Compatibility changes

None

3.1.0

New features

  • Upgraded from PyTorch 1.10 to 1.13.

  • Added support for variables being sharded across replicas.

  • poptorch.set_overlap_for_input and poptorch.set_overlap_for_output can now be applied to tuples, lists, and dicts of tensors.

  • PopTorch now catches aten::lstm directly when compiling with dispatch for PopART, allowing set_available_memory to work with it.

  • Added support for aten::index_fill_.int_Scalar.

  • Added support for dict inputs.

  • Added support for torch.count_nonzero.

  • Support the tanh approximation for GELU.

  • Added support for torch.scatter_reduce operation.

Bug Fixes

  • Fixed clamp_max in cases where the max is large.

  • Fixed shape inference failing on PopART for argsort, GRU and norm ops.

  • Fixed shape inference for strided slices.

  • Fixed casting of groupnorm.

  • Fixed an issue where the alpha and beta arguments were flipped for torch.addmm.

  • Fixed a “not representable” error when using BCEWithLogitsLoss with a dtype of half.

  • Fixed intermittent compilation hang caused by tqdm (progress bar).

Other improvements

  • Fixed in-place modification of slice regions.

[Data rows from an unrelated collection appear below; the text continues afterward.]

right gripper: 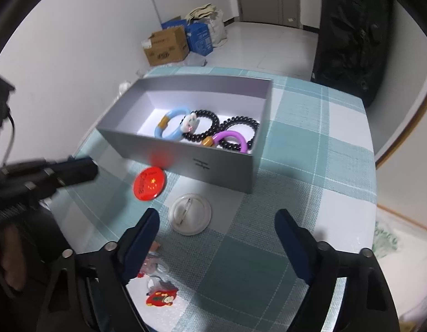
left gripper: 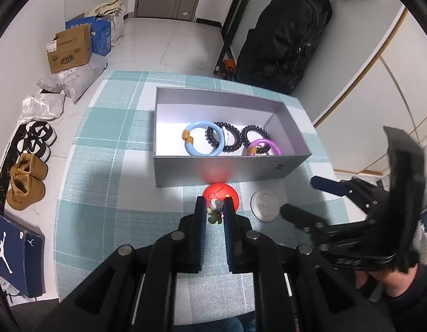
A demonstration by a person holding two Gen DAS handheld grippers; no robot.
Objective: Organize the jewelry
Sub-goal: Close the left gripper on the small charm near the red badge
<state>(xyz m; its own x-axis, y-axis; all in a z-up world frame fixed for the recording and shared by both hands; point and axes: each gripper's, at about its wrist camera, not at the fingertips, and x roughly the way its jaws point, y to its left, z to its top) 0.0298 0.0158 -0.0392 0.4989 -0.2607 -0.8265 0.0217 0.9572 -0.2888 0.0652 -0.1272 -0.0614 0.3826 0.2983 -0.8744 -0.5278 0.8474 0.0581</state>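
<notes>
Nearest the left wrist camera, the left gripper (left gripper: 216,207) has its jaws clenched on a small figurine charm (left gripper: 215,212), a grey and green piece held just above the desk (left gripper: 103,144). Directly beyond it, the red round badge (left gripper: 221,196) lies on the checked cloth, close to the front wall of the grey box (left gripper: 227,170).

Inside the box, from left to right: a blue ring bracelet (left gripper: 200,141), two black coil hair ties (left gripper: 224,138), and a purple ring bracelet (left gripper: 262,147). These items count as sorted.

Right of the red badge, a white round badge (left gripper: 265,205) lies pin side up on the desk, outside the box. The right gripper (right gripper: 217,231) hovers over it with jaws released and nothing between them.

Near the lower left edge of the right wrist view, small red trinkets (right gripper: 161,297) also remain on the desk; their exact type cannot be determined.

Assessment: roughly half complete. Remaining: the held charm, both badges, and the trinkets.
</notes>
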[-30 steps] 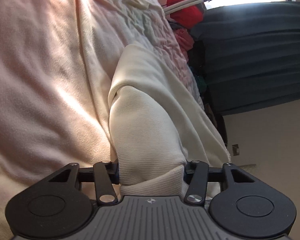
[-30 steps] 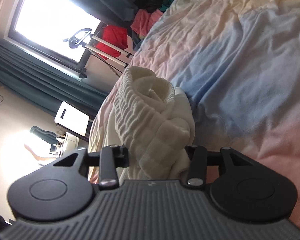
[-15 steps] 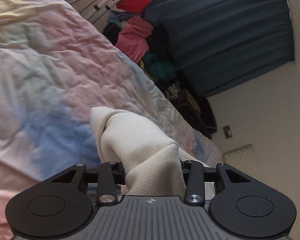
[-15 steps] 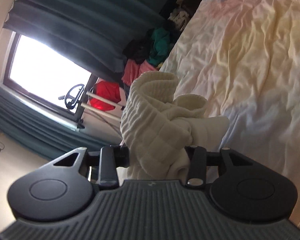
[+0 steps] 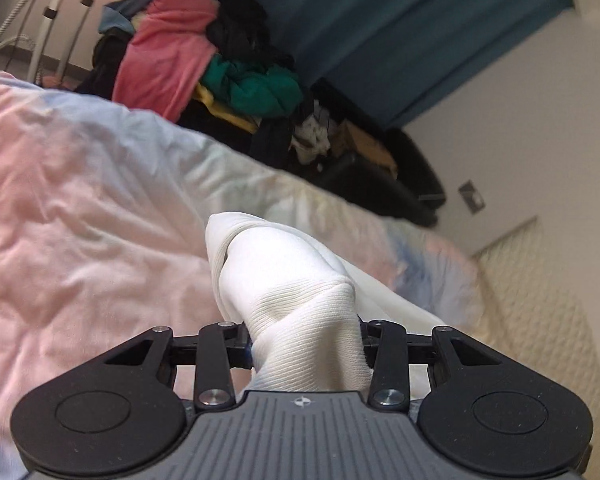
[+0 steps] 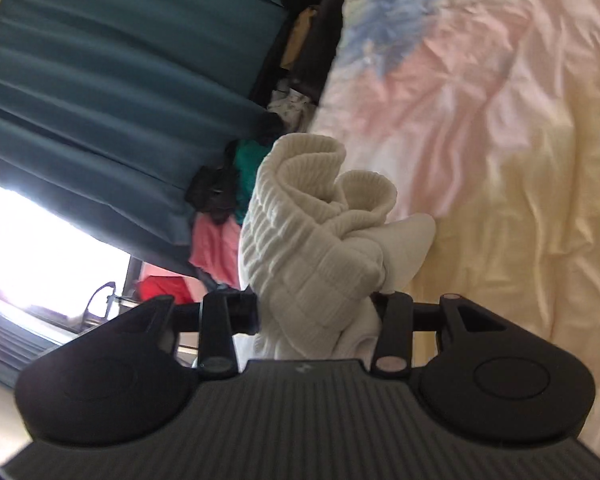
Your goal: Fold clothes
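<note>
A cream-white knit garment [image 5: 300, 292] is held by both grippers above a bed with a pastel pink, blue and yellow cover [image 5: 80, 220]. My left gripper [image 5: 304, 344] is shut on a smooth ribbed part of it; the fabric bunches between the jaws and trails off to the right. My right gripper [image 6: 316, 312] is shut on a thick ribbed hem of the same garment [image 6: 300, 240], which curls up in front of the jaws. The fingertips are hidden by cloth in both views.
A pile of clothes, pink [image 5: 164, 48], green [image 5: 256, 84] and black, lies beside the bed. Dark teal curtains [image 5: 380, 28] hang behind it, with a bright window [image 6: 40, 248]. A white rack [image 5: 60, 12] stands at the far left. The bed cover [image 6: 520, 160] spreads to the right.
Both grippers have swung and lifted with the garment still held. The views have turned from the bed surface toward the clothes pile and curtains.
</note>
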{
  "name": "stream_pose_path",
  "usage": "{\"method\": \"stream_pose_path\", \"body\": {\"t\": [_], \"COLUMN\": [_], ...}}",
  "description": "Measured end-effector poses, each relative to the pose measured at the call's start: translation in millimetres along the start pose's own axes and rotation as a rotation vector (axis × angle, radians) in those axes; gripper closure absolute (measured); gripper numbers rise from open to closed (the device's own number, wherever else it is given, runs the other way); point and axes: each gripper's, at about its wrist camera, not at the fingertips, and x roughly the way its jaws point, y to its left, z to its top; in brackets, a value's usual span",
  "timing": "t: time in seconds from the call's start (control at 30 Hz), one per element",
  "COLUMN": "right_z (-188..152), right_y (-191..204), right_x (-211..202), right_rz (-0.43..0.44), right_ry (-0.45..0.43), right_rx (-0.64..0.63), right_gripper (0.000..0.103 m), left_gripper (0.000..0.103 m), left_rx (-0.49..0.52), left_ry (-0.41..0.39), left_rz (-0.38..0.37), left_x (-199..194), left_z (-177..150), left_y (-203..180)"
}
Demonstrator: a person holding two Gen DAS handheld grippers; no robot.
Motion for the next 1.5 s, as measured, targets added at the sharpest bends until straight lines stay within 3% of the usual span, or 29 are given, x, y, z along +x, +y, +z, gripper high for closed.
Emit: {"method": "stream_pose_path", "body": {"t": [0.17, 0.27, 0.37, 0.5, 0.57, 0.67, 0.77, 1.0, 1.07, 1.1, 1.13, 1.37, 1.5], "right_z": [-42, -75, -95, -89, -83, -79, -84, -100, -105, -108, -111, -151, -180], "right_y": [-61, -96, -112, -98, -83, -52, -20, 46, 62, 72, 81, 109, 106], "right_x": [0, -8, -11, -15, -24, -49, -87, -182, -205, -215, -226, -297, -323], "right_rz": [0.010, 0.004, 0.006, -0.038, -0.113, -0.196, -0.231, -0.141, -0.121, -0.111, -0.100, -0.048, -0.025], "right_ry": [0.067, 0.100, 0.062, 0.080, 0.113, 0.126, 0.039, -0.095, -0.117, -0.128, -0.139, -0.199, -0.219], "right_rx": [-0.018, -0.033, -0.048, -0.048, -0.075, -0.191, -0.342, -0.575, -0.631, -0.660, -0.690, -0.830, -0.839], "right_gripper": [0.058, 0.057, 0.055, 0.049, 0.044, 0.041, 0.040, 0.040, 0.032, 0.021, 0.017, 0.018, 0.018], "left_gripper": [0.061, 0.058, 0.051, 0.046, 0.038, 0.021, 0.013, 0.000, 0.000, 0.000, 0.000, 0.000, 0.000], "left_rx": [0.107, 0.177, 0.257, 0.316, 0.346, 0.400, 0.468, 0.583, 0.592, 0.594, 0.594, 0.630, 0.648], "left_ry": [0.040, 0.067, 0.018, -0.023, -0.043, -0.101, -0.139, -0.239, -0.264, -0.273, -0.278, -0.355, -0.381], "left_rz": [-0.007, 0.037, 0.056, 0.118, 0.173, 0.191, 0.193, 0.179, 0.157, 0.147, 0.145, 0.120, 0.165], "left_x": [17, 15, 12, -9, -27, -64, -103, -206, -235, -249, -263, -347, -386], "left_z": [-40, -75, -97, -101, -100, -102, -107, -139, -148, -153, -157, -199, -231], "left_y": [50, 73, 83, 65, 48, 20, -11, -73, -86, -92, -97, -125, -128]}}
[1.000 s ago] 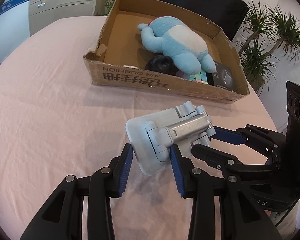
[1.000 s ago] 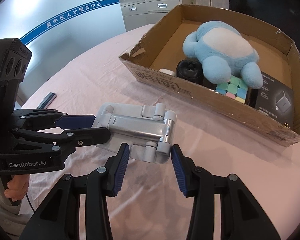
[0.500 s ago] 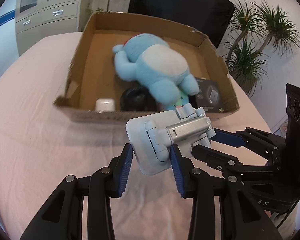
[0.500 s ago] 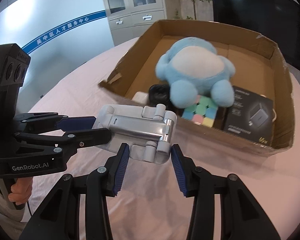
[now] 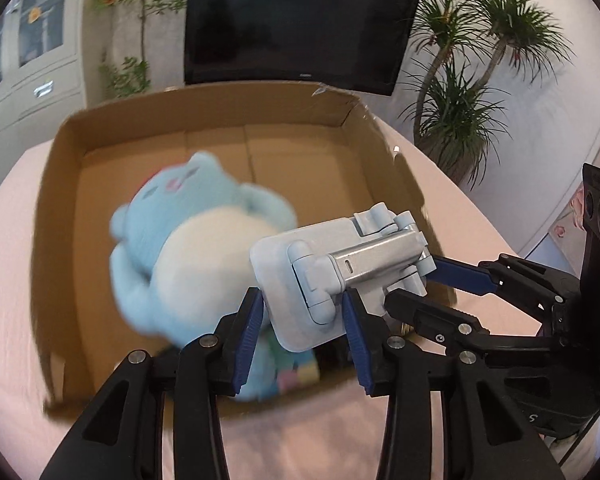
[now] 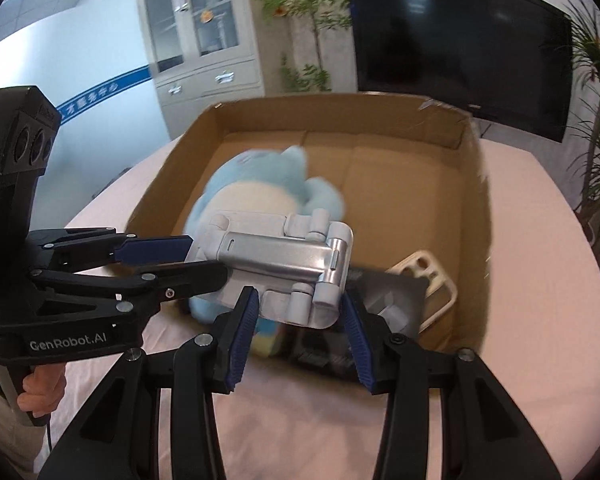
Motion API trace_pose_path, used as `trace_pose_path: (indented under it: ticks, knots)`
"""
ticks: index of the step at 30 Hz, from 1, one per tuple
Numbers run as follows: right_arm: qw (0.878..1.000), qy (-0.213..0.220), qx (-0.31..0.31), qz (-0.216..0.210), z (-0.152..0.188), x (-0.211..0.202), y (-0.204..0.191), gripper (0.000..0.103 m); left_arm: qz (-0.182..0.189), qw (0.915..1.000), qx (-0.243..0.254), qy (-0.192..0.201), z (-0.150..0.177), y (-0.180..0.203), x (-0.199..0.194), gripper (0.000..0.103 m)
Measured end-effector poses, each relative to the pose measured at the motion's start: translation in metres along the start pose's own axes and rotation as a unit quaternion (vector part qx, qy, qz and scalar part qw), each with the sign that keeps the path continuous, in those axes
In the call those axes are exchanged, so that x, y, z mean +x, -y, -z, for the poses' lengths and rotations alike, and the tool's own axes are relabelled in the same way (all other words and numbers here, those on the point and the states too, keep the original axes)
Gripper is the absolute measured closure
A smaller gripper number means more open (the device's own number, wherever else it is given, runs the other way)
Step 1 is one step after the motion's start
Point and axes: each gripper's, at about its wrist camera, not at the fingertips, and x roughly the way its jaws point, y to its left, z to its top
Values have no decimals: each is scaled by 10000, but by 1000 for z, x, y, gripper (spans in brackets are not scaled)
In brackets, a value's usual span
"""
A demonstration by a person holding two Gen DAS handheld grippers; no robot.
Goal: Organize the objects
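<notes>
Moved: since a second ago I carry the folded silver-grey metal phone stand (image 5: 340, 276) from above the pink tablecloth (image 5: 12, 280) up over the near wall of the open brown cardboard box (image 5: 204, 104); the box fills both views now, blurred.
Left gripper (image 5: 304, 324): its jaws have just been opening a little, yet the blue pads (image 5: 252, 320) sit against the stand's flat base plate, so I judge it grasping that end.
Right gripper (image 6: 298, 320): clenched on the hinged end of the same stand.
Stand's place: in the air between my two grippers, above the box's near edge and the light-blue plush toy with the cream belly (image 5: 188, 256).
Key relation: the stand's long axis runs across from one gripper to the other; bare cardboard floor lies ahead, beyond the plush. Neither hand is clearly nearer.
Other contents: a black carton (image 6: 384, 300), a cream plastic piece with holes (image 6: 424, 272), and pastel cube tiles (image 5: 296, 376) under the plush.
Writing: "GenRobot.AI" on the left gripper's body in the right view; the blue wall stripe (image 6: 96, 96) carries Chinese characters too blurred to read.
Next, as I judge: move forward, lower, release.
</notes>
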Motion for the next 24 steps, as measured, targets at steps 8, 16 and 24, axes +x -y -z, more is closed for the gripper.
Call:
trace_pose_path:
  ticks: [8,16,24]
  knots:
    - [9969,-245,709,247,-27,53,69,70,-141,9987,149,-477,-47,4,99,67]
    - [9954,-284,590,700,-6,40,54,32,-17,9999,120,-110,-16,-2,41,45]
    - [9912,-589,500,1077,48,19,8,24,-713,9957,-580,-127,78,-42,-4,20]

  • Documentation typo fixes and clarifications.

  • Improved error message when encountering CPU tensors.

  • Use the IPU DispatchKey instead of the XLA DispatchKey, which means that error messages will now mention IPU rather XLA.

Known issues

None

Compatibility changes

  • Dropped support for Python 3.6 (in order to upgrade to PyTorch 1.13).

  • Removed support for torch.jit.trace(). For help on migration issues when using the dispatcher frontend, see the Legacy tracing frontend section in the 3.0.0 version of the PyTorch for the IPU: User Guide.

  • Removed support for building on CentOS 7.x.

  • Removed the Autocast API (this was only available when using the tracing frontend).